I believe in the rights of people to be who they are and I celebrate multiculturalism and pluralism. When I say that I think ‘whiteness needs to end’, I mean that the thinking that whiteness is somehow something separate, exclusive, significant in itself and ‘special’ needs to end. It is damaging and corrosive thinking and harms the world’s wellbeing. I personally found the recent anti-immigration marches in ‘Australia’ threatening, frightening, disgusting and worrying. And extremely wrong on every level. The disgust many anti-immigration ‘citizens’ expressed about the presence of overt self-labelling neo-Nazis in these marches reeked of hypocrisy — the very values that are being espoused around anti-migration and the covalent ‘re-migration’ are fascist ideologies that connect with core values of neo-Nazi ideology. Make no mistake, theirs is a racist, ‘white-ist’ ideology wishing to reify (to force, in fact) a new White Australia Policy. The ideals of 1901 Federation were born out of white supremacy ideology, economic control, and a religiously-underpinned ‘secularism’ of theft of Indigenous country.

I feel we need to be many people and many persons in ourselves. I feel that we all have a right to live fairly and justly and equitably. And I know that in ‘Australia’ (a name that perpetuates Indigenous dispossession) all people live on Indigenous country and that needs to be respected in itself in all ways. 

‘Australia’ is not a ‘white country’ and never was. ‘Whiteness’ is an ideology of divisiveness.

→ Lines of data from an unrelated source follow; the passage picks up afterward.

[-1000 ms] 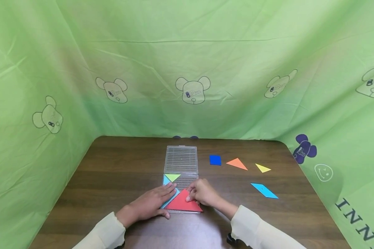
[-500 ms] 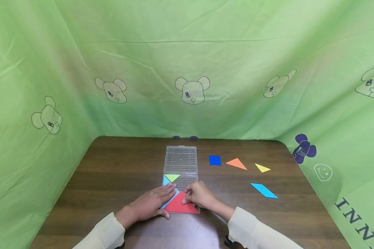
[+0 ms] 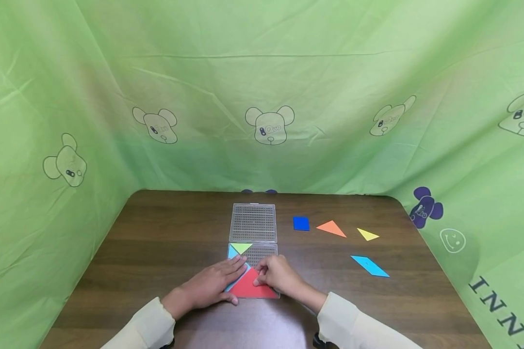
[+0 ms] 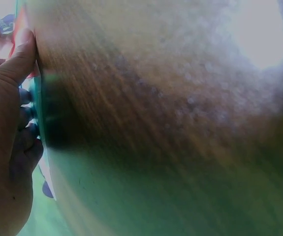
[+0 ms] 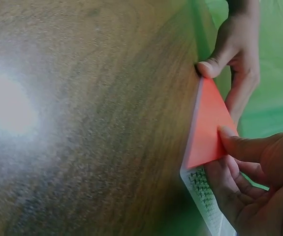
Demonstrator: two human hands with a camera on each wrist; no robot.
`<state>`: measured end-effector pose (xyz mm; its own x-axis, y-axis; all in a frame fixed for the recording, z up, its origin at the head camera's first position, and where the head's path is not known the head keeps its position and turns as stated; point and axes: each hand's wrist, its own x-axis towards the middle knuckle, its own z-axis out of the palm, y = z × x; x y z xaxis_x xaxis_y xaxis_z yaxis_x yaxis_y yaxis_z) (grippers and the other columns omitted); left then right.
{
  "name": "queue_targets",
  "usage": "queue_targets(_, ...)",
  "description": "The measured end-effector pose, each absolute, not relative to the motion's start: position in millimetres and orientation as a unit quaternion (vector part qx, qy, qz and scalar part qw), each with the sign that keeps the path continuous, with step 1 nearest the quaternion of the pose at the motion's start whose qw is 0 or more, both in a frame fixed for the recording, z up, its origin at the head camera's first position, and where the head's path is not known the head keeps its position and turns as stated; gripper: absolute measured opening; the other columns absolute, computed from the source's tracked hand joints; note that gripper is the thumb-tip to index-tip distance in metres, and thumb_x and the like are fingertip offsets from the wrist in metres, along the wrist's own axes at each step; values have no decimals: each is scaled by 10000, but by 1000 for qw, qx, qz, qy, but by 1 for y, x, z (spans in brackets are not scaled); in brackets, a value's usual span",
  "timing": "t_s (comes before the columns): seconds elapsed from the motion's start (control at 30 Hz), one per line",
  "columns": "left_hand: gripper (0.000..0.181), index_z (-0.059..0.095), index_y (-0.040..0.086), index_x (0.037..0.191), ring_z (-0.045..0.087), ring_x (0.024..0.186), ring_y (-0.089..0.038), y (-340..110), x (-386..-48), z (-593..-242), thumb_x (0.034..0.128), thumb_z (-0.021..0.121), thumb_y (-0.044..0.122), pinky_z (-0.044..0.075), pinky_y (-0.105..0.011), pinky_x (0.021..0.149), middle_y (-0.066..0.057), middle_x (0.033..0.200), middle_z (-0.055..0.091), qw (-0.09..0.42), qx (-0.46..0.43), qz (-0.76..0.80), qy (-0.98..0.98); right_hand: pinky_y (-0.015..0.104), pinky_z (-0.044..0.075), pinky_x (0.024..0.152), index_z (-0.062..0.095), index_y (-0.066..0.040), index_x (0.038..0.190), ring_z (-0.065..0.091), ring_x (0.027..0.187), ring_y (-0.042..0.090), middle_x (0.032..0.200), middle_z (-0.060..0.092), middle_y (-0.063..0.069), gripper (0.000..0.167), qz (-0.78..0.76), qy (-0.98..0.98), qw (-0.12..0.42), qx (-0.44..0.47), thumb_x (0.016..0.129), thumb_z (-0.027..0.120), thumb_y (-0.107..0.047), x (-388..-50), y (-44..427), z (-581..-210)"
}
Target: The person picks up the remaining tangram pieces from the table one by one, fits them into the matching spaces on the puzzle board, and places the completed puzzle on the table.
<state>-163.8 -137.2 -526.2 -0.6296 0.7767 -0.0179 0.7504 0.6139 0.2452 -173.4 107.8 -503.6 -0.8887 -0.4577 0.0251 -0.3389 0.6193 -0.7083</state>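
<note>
The left hand (image 3: 209,286) lies with extended fingers over the light blue triangle (image 3: 232,252), its thumb near the front edge of the hinged clear case (image 3: 266,249). With thumb and curled fingers, the right hand (image 3: 280,275) pinches the red triangle (image 3: 252,288), which lies across the front of that case. In the right wrist view, the right thumb is on top of the red triangle (image 5: 207,123) and the fingers are at its edge. A light green triangle (image 3: 242,247) sits at the case's back left. The left wrist view shows the left hand (image 4: 8,108) sideways.
Right of the case lie a dark blue square (image 3: 301,223), an orange triangle (image 3: 333,229), a yellow triangle (image 3: 368,234) and a blue parallelogram (image 3: 370,266). The textured case lid (image 3: 254,223) lies flat behind. Green printed cloth (image 3: 209,165) surrounds the wooden table (image 3: 157,232).
The red triangle has moved slightly left and forward, now lining up with the case's front edge. The right hand has shifted left with it. The left hand has stayed in place.
</note>
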Motion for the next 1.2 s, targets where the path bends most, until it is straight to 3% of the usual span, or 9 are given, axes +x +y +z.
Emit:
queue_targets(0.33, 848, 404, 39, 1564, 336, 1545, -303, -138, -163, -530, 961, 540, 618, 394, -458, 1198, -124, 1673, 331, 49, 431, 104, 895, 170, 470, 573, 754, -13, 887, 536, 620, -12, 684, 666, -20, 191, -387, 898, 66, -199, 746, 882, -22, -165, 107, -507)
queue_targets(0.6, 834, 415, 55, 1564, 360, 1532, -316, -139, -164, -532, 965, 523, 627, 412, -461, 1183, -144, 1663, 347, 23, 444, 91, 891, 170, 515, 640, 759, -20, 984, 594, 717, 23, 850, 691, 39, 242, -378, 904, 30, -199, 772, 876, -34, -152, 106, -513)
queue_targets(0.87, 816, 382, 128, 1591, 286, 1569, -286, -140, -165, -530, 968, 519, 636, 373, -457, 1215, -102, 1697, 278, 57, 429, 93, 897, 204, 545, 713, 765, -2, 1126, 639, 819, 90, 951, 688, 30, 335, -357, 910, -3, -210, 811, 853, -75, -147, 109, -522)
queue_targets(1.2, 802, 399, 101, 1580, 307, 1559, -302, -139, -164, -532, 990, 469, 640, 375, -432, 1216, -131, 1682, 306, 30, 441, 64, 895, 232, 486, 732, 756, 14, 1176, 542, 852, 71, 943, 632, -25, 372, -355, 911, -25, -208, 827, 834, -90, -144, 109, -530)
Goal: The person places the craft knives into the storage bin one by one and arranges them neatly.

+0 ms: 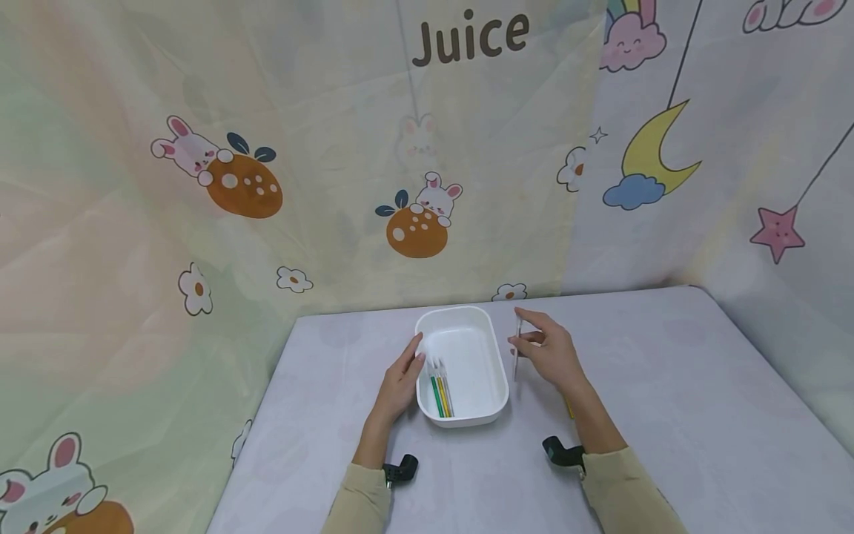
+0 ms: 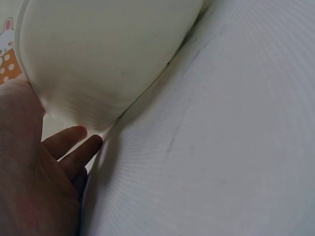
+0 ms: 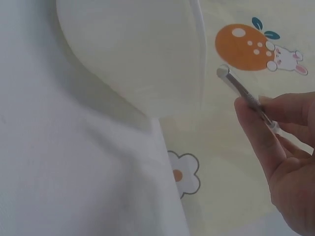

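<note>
A white tray (image 1: 477, 356) stands on the table, with several slim sticks (image 1: 440, 397) in green, yellow and white lying in its left half. My left hand (image 1: 398, 382) rests against the tray's left wall, thumb at the rim; in the left wrist view the hand (image 2: 54, 162) has its fingers beside the tray's outer wall (image 2: 108, 59). Just right of the tray, my right hand (image 1: 550, 352) pinches a thin, pale stick (image 1: 517, 356) held nearly upright. The right wrist view shows the stick (image 3: 248, 97) between thumb and fingers of the hand (image 3: 288, 152), apart from the tray (image 3: 133, 49).
Partly hidden by my right forearm, a yellow item (image 1: 570, 408) lies on the table (image 1: 700, 386). Printed cloth (image 1: 333, 148) hangs behind the table and on its left and right. A black wrist-worn device shows at each wrist.
</note>
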`<state>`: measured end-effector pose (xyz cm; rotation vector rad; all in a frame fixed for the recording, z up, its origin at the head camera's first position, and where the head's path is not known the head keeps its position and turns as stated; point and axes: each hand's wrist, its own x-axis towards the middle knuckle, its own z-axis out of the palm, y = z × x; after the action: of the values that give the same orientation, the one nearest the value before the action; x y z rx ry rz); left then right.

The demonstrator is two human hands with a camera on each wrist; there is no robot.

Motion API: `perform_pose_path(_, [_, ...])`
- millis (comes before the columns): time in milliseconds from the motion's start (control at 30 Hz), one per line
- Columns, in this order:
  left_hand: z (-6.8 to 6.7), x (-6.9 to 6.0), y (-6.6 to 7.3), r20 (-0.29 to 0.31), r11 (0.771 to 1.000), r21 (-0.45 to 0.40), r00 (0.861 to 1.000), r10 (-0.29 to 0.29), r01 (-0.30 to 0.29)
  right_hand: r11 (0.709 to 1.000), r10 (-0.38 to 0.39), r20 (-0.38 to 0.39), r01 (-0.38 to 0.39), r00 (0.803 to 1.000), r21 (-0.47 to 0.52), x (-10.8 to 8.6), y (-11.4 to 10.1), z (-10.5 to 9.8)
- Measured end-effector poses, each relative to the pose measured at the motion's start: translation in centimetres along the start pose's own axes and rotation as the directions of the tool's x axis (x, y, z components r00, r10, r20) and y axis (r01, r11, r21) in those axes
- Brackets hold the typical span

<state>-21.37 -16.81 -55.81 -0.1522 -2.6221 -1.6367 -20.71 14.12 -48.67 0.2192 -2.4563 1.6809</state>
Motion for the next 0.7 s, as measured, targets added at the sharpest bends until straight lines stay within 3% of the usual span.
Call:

Too often, surveys for demographic stats — designed to ensure fairness and pluralism across identity difference — risk forcing an unintentional categorisation and sadly in turn actually reinforce a pernicious ideology of ‘whiteness’. This is one of the processes of rectifying injustice and supporting minorities that can potentially reinforce the control of the majority. As someone who feels that ‘majorities are by their nature oppressive of minorities, I feel it essential that any sense of a ‘white’ majority is deconstructed conceptually and dismantled as a reality. 

So, I argue for all of us to be different as we are in ourselves, and for ideas of a ‘white’ majority to be seen for the falsehood it is. There is no ‘whiteness’ outside the toxic construct of racists and bigots. The very same racists who opposed Black Lives Matters protests, which arose out of systemic violence in not only the USA but across ideologically ‘white’ colonial political structures around the world, who questioned the veracity of a united position against systemic racism, also claim a systemic plot against their ‘whiteness’ due to open and inclusive immigration policies. As always, the ideology of ‘whiteness’ adapts to suit its own needs, to push its own agendas of oppression, exclusion, exploitation and ‘uniqueness’.